• [What the task asks]: Print out every line of the material exactly. Include no pictures.

====

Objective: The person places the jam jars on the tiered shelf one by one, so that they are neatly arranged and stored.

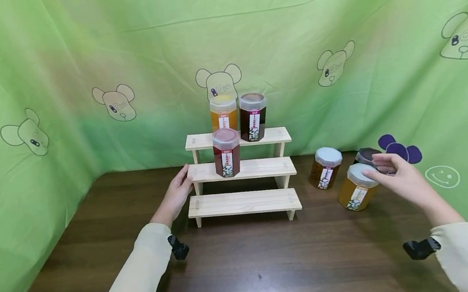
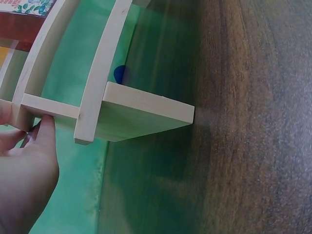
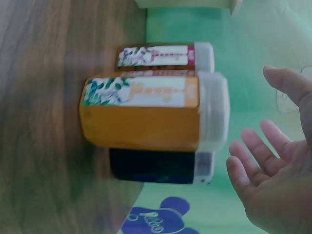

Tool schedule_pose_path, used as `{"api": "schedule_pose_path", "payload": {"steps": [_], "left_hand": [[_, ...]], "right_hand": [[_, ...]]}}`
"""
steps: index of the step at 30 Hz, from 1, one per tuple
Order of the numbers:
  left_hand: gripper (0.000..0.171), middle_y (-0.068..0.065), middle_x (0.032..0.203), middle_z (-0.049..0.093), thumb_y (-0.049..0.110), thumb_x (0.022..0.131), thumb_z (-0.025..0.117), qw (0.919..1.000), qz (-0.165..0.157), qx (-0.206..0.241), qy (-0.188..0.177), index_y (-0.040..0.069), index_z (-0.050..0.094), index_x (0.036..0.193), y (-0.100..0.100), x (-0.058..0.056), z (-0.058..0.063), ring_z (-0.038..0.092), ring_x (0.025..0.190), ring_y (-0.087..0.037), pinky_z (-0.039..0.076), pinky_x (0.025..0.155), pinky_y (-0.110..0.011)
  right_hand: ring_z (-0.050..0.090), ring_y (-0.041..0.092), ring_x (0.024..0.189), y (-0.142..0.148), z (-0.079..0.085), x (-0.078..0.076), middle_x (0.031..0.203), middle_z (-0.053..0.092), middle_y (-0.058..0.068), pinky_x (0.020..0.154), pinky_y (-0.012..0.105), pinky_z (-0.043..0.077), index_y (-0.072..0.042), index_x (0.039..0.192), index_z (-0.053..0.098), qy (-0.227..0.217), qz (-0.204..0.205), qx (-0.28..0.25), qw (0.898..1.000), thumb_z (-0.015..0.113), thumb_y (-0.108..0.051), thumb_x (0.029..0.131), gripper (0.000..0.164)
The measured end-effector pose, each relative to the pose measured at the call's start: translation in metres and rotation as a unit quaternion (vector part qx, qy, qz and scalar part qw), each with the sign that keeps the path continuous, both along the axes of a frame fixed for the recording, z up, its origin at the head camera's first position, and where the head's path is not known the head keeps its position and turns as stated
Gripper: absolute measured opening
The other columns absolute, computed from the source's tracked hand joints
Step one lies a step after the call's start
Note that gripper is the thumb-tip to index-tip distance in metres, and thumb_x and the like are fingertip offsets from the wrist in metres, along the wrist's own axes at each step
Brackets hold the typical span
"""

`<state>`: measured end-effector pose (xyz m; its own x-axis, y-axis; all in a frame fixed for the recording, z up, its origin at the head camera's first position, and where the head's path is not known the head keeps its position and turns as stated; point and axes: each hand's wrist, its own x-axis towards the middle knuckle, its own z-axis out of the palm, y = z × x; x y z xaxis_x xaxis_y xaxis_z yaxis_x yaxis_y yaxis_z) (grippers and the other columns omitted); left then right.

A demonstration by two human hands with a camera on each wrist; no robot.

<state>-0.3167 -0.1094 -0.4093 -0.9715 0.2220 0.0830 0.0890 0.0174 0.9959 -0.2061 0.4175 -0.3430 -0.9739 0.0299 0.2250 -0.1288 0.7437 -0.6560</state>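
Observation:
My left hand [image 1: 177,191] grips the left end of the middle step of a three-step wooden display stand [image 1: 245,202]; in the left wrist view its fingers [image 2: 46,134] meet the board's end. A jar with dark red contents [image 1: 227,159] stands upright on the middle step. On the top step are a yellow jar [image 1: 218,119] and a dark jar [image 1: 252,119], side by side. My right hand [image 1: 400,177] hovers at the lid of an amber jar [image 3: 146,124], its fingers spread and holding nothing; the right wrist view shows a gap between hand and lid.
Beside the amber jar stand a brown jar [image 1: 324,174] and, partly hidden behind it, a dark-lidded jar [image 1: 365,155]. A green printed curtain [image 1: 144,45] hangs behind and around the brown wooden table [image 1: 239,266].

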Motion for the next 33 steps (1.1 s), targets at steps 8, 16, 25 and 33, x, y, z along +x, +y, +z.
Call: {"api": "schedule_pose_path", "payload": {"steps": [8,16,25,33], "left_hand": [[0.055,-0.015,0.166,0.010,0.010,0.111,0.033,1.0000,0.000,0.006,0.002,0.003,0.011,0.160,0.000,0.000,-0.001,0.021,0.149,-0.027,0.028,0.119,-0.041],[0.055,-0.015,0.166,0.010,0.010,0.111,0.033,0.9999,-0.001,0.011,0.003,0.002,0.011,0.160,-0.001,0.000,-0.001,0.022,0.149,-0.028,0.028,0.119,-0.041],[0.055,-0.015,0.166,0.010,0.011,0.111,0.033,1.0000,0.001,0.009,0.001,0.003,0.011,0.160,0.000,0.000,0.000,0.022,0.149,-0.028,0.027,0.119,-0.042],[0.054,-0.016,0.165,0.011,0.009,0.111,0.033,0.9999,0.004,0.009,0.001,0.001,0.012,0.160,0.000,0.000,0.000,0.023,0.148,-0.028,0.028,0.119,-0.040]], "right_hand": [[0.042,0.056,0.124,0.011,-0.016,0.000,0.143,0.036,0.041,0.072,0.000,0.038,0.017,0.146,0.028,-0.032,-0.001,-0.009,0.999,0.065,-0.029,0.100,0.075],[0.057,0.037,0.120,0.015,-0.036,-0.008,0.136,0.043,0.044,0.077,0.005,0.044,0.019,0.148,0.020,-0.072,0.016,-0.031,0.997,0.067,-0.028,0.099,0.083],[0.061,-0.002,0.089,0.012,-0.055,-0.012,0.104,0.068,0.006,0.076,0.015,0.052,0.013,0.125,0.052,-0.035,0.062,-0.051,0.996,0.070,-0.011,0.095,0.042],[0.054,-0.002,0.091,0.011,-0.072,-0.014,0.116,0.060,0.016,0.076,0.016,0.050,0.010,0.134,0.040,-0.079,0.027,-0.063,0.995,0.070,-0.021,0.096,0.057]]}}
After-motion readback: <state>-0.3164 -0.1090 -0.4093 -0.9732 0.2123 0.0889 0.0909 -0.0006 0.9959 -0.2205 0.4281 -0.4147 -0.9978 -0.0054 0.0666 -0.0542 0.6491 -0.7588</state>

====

• [Output below]:
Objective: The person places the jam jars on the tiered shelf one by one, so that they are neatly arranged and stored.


Tool schedule_pose_path, used as `{"api": "schedule_pose_path", "payload": {"steps": [_], "left_hand": [[_, ...]], "right_hand": [[_, ...]]}}`
"""
steps: index of the step at 30 Hz, from 1, one per tuple
Order of the numbers:
  left_hand: gripper (0.000..0.171), middle_y (-0.068..0.065), middle_x (0.032..0.203), middle_z (-0.049..0.093), thumb_y (-0.049..0.110), thumb_x (0.022..0.131), thumb_z (-0.025..0.117), qw (0.919..1.000), qz (-0.165..0.157), qx (-0.206..0.241), qy (-0.188..0.177), index_y (-0.040..0.069), index_z (-0.050..0.094), index_x (0.036..0.193), y (-0.100..0.100), x (-0.058..0.056), z (-0.058..0.063), ring_z (-0.038..0.092), ring_x (0.025..0.190), ring_y (-0.087..0.037), pinky_z (-0.039..0.076), pinky_x (0.025..0.155), pinky_y (-0.110..0.011)
  right_hand: ring_z (-0.050..0.090), ring_y (-0.041..0.092), ring_x (0.024..0.189), y (-0.142..0.148), z (-0.079..0.085), x (-0.078..0.076), middle_x (0.031..0.203), middle_z (-0.053..0.092), middle_y (-0.058..0.068), pinky_x (0.020..0.154), pinky_y (-0.012..0.105), pinky_z (-0.043..0.077), index_y (-0.072..0.042), index_x (0.039..0.192), index_z (-0.053..0.098), qy (-0.227..0.217), qz (-0.204..0.205), qx (-0.28..0.25), qw (0.898..1.000), thumb_z (-0.015..0.113), thumb_y (-0.108..0.051), thumb_x (0.029..0.131), gripper (0.000..0.164)
The measured end-effector pose, each relative to the pose measured at the call's start: translation in metres and rotation as a unit quaternion (vector part qx, qy, qz and scalar part qw), each with the sign that keeps the path continuous, both along the axes of a frame fixed for the recording, z up, its origin at the head camera's first position, and where the head's path is not known the head keeps its position and turns as stated
Gripper: absolute measured opening
The other columns absolute, computed from the source's tracked hand joints
Step one lies a step after the call's start
Note that gripper is the thumb-tip to index-tip distance in metres, and thumb_x and the like are fingertip offsets from the wrist in metres, along the wrist's own axes at each step
Brackets hold the typical span
"""

`<state>`: measured end-effector pose (xyz m; its own x-axis, y-axis; all in a frame fixed for the recording, z up, its origin at the head camera's first position, and where the head's path is not known the head keeps its position and turns as stated; point and axes: each hand's wrist, its own x-axis towards the middle knuckle, its own z-axis out of the palm, y = z × x; x y z xaxis_x xaxis_y xaxis_z yaxis_x yaxis_y yaxis_z) (grippers and the other columns omitted); left then right.

A demonstration by two human hands with a camera on each wrist; no robot.

<state>-0.3167 -0.1094 -0.4093 -0.9715 0.2220 0.0830 0.0890 0.0174 0.9959 -0.2061 0.4175 -0.3430 -0.9739 0.0299 0.2250 -0.1288 0.7437 -0.6560</state>
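Observation:
My left hand [image 1: 177,191] grips the left end of the middle step of a three-step wooden display stand [image 1: 245,202]; in the left wrist view its fingers [image 2: 46,134] meet the board's end. A jar with dark red contents [image 1: 227,159] stands upright on the middle step. On the top step are a yellow jar [image 1: 218,119] and a dark jar [image 1: 252,119], side by side. My right hand [image 1: 400,177] hovers at the lid of an amber jar [image 3: 146,124], its fingers spread and holding nothing; the right wrist view shows a gap between hand and lid.
Beside the amber jar stand a brown jar [image 1: 324,174] and, partly hidden behind it, a dark-lidded jar [image 1: 365,155]. A green printed curtain [image 1: 144,45] hangs behind and around the brown wooden table [image 1: 239,266].
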
Motion for the next 33 steps (1.1 s), targets at steps 8, 16, 25 and 33, x, y, z along +x, +y, +z.
Call: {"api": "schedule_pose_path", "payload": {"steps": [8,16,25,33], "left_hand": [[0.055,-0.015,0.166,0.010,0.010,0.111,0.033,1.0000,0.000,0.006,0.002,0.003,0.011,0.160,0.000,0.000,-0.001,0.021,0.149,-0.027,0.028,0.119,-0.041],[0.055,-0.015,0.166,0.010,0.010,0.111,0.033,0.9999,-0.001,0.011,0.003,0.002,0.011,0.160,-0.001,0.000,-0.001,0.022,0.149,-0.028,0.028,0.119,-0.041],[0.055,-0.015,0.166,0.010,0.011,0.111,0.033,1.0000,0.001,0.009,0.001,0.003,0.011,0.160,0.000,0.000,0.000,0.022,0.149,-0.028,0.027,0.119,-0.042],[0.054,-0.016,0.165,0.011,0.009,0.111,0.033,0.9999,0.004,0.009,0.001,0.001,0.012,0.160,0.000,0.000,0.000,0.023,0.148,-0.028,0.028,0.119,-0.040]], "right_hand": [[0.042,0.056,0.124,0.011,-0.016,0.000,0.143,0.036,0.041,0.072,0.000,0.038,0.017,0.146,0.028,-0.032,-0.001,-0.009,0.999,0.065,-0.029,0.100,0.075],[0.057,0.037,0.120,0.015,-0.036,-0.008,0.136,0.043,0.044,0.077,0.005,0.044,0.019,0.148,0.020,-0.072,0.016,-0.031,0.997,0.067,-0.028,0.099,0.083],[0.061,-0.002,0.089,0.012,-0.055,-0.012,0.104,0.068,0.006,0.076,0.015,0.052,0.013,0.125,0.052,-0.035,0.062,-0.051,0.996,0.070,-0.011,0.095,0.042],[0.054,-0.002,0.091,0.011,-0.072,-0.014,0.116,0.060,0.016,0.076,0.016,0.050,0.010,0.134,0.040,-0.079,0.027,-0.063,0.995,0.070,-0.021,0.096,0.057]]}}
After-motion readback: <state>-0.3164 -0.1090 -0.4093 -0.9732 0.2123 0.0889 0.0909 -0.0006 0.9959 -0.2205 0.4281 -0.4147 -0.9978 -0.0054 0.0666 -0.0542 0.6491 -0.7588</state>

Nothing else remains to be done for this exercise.